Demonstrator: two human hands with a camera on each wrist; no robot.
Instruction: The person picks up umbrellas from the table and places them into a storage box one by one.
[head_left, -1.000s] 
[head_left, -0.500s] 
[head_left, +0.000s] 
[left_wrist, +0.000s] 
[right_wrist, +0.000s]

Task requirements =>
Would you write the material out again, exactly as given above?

Solution to the exercise =>
Demonstrator: two human hands with a camera on each wrist; no robot.
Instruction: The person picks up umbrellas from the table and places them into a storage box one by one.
[head_left, -1.000s] 
[head_left, -0.500s] 
[head_left, +0.000s] 
[left_wrist, +0.000s] 
[right_wrist, +0.000s]

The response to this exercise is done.